In reading the headlines of my Science email this morning one headline both repelled me and kept drawing me back to it.

Ancient slaughter of 140 children marks largest child sacrifice in the Americas

It was a chilling headline and accompanied in the email by the image of two small skeletons laying in shallow graves. My heart broke just looking at it, but my mind needed to know more about the incident. To know what happened. To make sense of what the headline was telling me.

The headline lead to the Science article that began; “Around 1450 C.E. on the northern coast of Peru, more than 140 children and 200 young llamas were marched to their deaths.

It was a hard read, the children were young, ranging in ages from 6 to 14 and were both boys and girls. The harder read, however, was the article at the National Geographic website that the Science article linked to.

National Geographic asked; “What made this ancient society sacrifice its own children?” The article is a tough read, breaking the heart into fragments and then crushing those under tears as you see pictures of the small skeletons of children that had been ritually sacrificed and buried with tiny llamas.

Chillingly, the article at the National Geographic site intensifies the horror with the revelation that it was not 140 children… it was 140 children at one of two burial sites.

Unspeakably, unfathomably, 269 children, three adults, and 466 llamas were found in the two burial sites. And no one can figure out why. The National Geographic article does a good job of piecing together the known facts of the burials and what archaeologists theorize happened based on the discovery. The strongest theory held so far is that the sacrifices were to appease the gods and stop an El Nino event that was devastating the area.

I have my own possible theory that my sometimes too active imagination came up with as I read through the evidence in the National Geographic article.

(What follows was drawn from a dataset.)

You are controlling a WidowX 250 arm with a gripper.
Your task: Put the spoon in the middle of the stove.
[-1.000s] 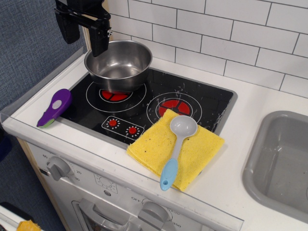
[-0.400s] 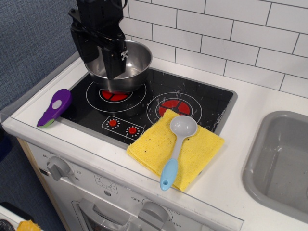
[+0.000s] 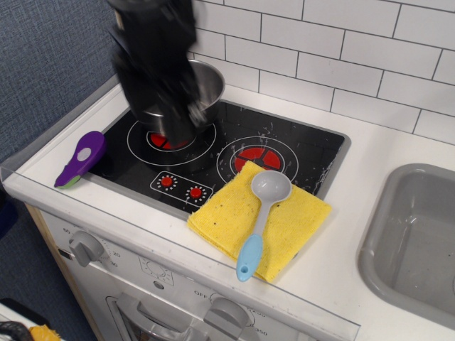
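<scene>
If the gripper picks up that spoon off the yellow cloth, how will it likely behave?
The spoon looks like thin plastic, so probably light and stiff. Its smooth blue handle may slip. Lying flat on the soft yellow cloth, it shouldn't roll, though the cloth might shift.

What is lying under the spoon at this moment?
The spoon lies on a yellow sponge cloth, which overlaps the stove corner. Its handle end overhangs the cloth's front edge. What the cloth covers cannot be seen.

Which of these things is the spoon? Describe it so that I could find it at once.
Start at the black stove with its two red burners. At its front right corner lies a yellow sponge cloth, and the spoon rests on top of it. It has a round grey bowl and a light blue handle, unlike the purple tool at the stove's left edge.
</scene>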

The burial sites include two women who died from blows to the head and were buried among the children on the northern side of the site. Nearby were the remains of a robust male adult, laying on his back under a pile of rocks. At the second site archaeologists discovered an anomaly. Graves of nine Chimu children who were buried in robes and elaborate headdresses that were adorned with parrot feathers and wooden ornaments. None of the nine children at that burial have the ritualistic slash to the chest that is evident on the other children. The only cause of death noted in the National Geographic article is that one of the children had damage to the skull that is consistent with a heavy blow having ended the child’s life.

My theory…

Could those nine children have been the children of the leader of the Chimu? Did something happen, perhaps fevers or floodwaters, something terrible that caused the leader of the Chimu to face the loss of nine of his children. The last possibly struck in the head to end the child’s life because of suffering or a knowledge that the child was dying slowly so was instead given what the person deemed a mercifully quick death?

When that thought crossed my mind in my imagination’s efforts to make sense of the burial of the nine children that baffled the archaeologists, I found myself subconsciously wondering what might have transpired if that were the case.

Something happened, children of the leader of the Chimu died. The women could either be mothers of the children, or the women who had been tasked with caring for them. The women were not killed in ritual fashion, but with blows to the head. Was this because they had failed to keep the nine children safe and alive?

The man might have been the guard for the children, or the person who had ended the life of the child who had suffered a blow to the head. Was he buried under a pile of rocks because he was stoned to death? Or crushed under the weight slowly as rocks were added to the pile above him? I did not see any information other than that he was buried under a pile of rocks, so my mind can only wonder if he were the victim of angry parents taking out their pain by stoning the man that was said to be responsible for the horrors the Chimu faced. The man responsible for the deaths of so many children.

And what of those children who were ritually sacrificed?

The National Geographic article tells how the Spanish chronicles claim that the Inca sacrificed hundreds of children upon the installation or death of a king, a claim the National Geographic article notes has not yet been confirmed by archaeological evidence. What if such mass ritual sacrifices where performed?

The article at the National Geographic site notes:

Archaeologists have found evidence of human sacrifice in all parts of the world.

Imagine the leader of the Chimu, his children have died and are to be buried. Could that, not the El Nino event, have been the reason for the mass deaths of so many children and young llama?

Were the children and llamas sacrificed that they might go to the next world with the children of the Chimu’s leader?

I can see the events in the part of my mind that plans out stories, the part of my theater of the mind that caused me to want to rewrite the story of the Princes in the Tower so many years ago. I can not help but think that this is a story, like that, which will keep replaying itself over and over in my subconsciousness. My mind will try to think it over, to think of some way to explain the deaths of so many children. Perhaps one day I will try to weave their story into a novel, driven by the same thought that they deserved so much better that compelled me to create the Heir to Magic series from an article long ago of two small boys that were sent to a tower and vanished.